§ BRIEF
Repeat the full listing, word for word.

§ GIVEN INFORMATION
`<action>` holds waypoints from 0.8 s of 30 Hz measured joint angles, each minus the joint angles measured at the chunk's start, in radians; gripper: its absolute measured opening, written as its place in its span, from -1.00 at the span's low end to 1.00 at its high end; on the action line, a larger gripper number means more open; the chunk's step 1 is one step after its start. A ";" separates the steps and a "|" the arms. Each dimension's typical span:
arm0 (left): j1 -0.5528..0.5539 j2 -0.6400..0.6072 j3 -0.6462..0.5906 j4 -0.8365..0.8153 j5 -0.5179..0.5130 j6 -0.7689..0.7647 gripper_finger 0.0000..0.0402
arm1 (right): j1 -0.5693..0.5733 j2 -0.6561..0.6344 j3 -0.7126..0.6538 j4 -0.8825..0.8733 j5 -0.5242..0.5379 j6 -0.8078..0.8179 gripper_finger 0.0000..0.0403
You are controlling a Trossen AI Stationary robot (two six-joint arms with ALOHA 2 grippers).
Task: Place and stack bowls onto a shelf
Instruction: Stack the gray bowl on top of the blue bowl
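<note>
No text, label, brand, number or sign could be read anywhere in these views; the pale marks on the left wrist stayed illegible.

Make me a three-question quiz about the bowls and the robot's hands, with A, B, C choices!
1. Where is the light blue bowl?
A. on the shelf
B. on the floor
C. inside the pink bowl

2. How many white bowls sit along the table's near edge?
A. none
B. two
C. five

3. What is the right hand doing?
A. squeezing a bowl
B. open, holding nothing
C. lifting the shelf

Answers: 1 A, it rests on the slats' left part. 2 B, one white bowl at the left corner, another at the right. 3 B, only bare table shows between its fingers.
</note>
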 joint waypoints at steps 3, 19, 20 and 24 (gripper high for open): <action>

§ RESULT FOR THIS EXERCISE
`<action>` holds waypoints from 0.8 s of 30 Hz measured joint angles, each minus the joint angles measured at the chunk's start, in radians; gripper: its absolute measured opening, written as its place in its span, from -1.00 at the span's low end to 1.00 at its high end; on the action line, a larger gripper number means more open; the chunk's step 1 is one step after its start. A ";" separates the steps and a "|" the arms. Each dimension's typical span:
arm0 (left): j1 -0.5528..0.5539 j2 -0.6400..0.6072 j3 -0.6462..0.5906 j4 -0.8365..0.8153 j5 -0.5179..0.5130 j6 -0.7689..0.7647 gripper_finger 0.0000..0.0402
arm1 (right): j1 -0.5693..0.5733 j2 -0.6561..0.6344 j3 -0.7126..0.6538 j4 -0.8825..0.8733 j5 -0.5242..0.5379 j6 -0.8078..0.8179 gripper_finger 0.0000..0.0403
You are controlling a Trossen AI Stationary robot (two six-joint arms with ALOHA 2 grippers).
Task: Place and stack bowls onto a shelf
Instruction: Stack the gray bowl on top of the blue bowl
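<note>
No text, label, brand, number or sign could be read anywhere in these views; the pale marks on the left wrist stayed illegible.

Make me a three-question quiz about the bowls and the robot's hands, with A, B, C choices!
1. Where is the light blue bowl?
A. on the shelf
B. on the floor
C. inside the pink bowl

2. How many white bowls sit along the table's near edge?
A. none
B. two
C. five

3. What is the right hand doing?
A. squeezing a bowl
B. open, holding nothing
C. lifting the shelf

Answers: 1 A, it rests on the slats' left part. 2 B, one white bowl at the left corner, another at the right. 3 B, only bare table shows between its fingers.
</note>
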 joint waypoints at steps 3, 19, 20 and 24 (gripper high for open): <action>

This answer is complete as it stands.